_AIM OF THE TASK_.
Using the data beneath, show every line that includes the word "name".
DATA SECTION: Begin
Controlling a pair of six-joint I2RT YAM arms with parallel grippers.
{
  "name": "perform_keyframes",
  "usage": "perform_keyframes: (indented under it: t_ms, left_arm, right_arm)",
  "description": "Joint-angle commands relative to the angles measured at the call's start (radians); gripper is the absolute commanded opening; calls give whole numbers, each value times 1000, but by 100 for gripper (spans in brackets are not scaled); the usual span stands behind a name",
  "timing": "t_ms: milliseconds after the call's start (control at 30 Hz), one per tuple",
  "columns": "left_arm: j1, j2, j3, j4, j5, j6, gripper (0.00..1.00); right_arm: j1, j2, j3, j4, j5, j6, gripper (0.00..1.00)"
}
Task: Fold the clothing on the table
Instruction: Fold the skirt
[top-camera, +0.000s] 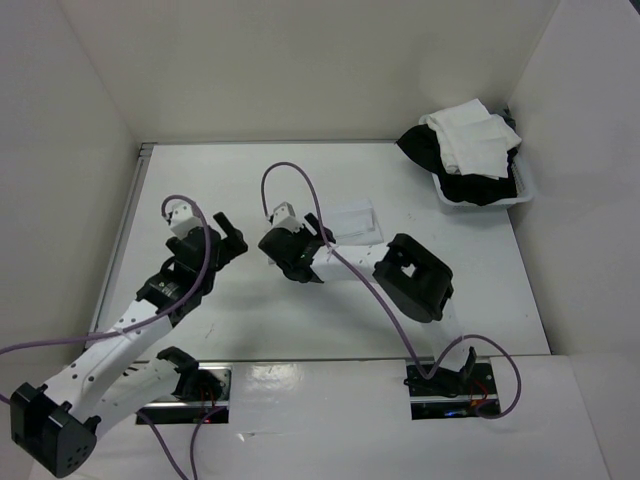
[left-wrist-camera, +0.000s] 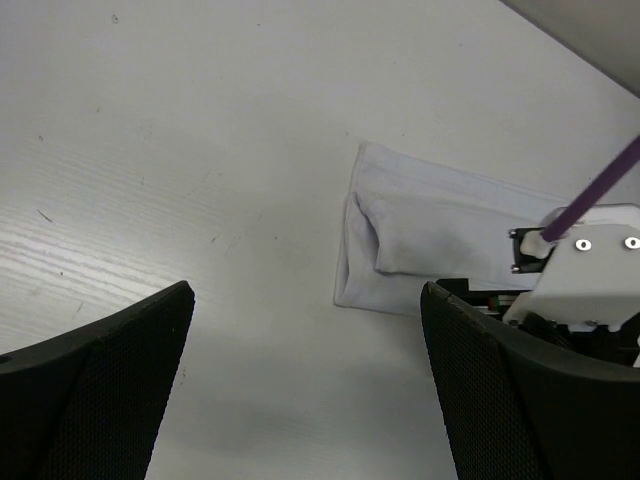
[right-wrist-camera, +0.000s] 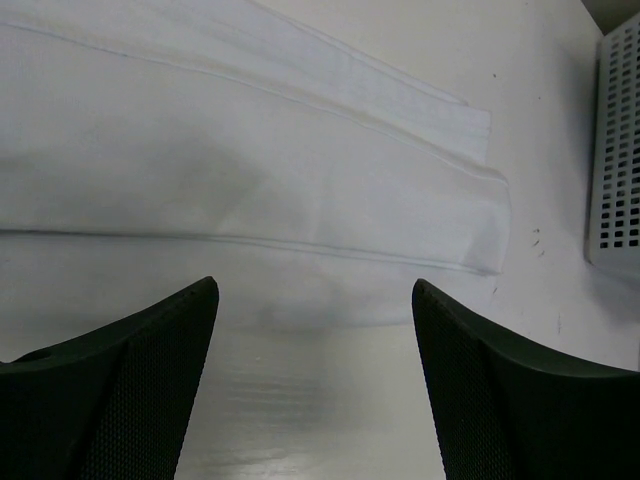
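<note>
The clothing (top-camera: 352, 220) is a small folded white rectangle lying flat on the table (top-camera: 300, 330), a little behind its middle. My right gripper (top-camera: 318, 240) hovers at the near left edge of the clothing, open. In the right wrist view the folded clothing (right-wrist-camera: 250, 170) fills the upper part, just beyond the open gripper (right-wrist-camera: 315, 295), with bare table between the fingers. My left gripper (top-camera: 234, 240) stands open to the left, apart from the fabric. In its view the gripper (left-wrist-camera: 305, 300) faces the clothing (left-wrist-camera: 430, 240), whose right part is hidden by the right wrist.
A white plastic bin (top-camera: 530, 185) with a heap of white and black garments (top-camera: 470, 140) stands at the back right corner; its perforated wall (right-wrist-camera: 615, 150) shows in the right wrist view. White walls enclose the table at the left, back and right.
</note>
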Motion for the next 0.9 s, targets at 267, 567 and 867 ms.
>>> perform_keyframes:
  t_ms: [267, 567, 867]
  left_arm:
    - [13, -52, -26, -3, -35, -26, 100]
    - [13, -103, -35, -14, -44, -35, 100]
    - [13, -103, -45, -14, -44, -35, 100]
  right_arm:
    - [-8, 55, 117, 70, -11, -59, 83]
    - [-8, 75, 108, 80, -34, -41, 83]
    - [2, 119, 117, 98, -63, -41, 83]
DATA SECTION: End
_EXERCISE RESULT_.
  "name": "perform_keyframes",
  "description": "Joint-angle commands relative to the angles measured at the call's start (radians); gripper is the absolute commanded opening; calls give whole numbers, each value times 1000, but by 100 for gripper (spans in brackets are not scaled); the usual span stands behind a name",

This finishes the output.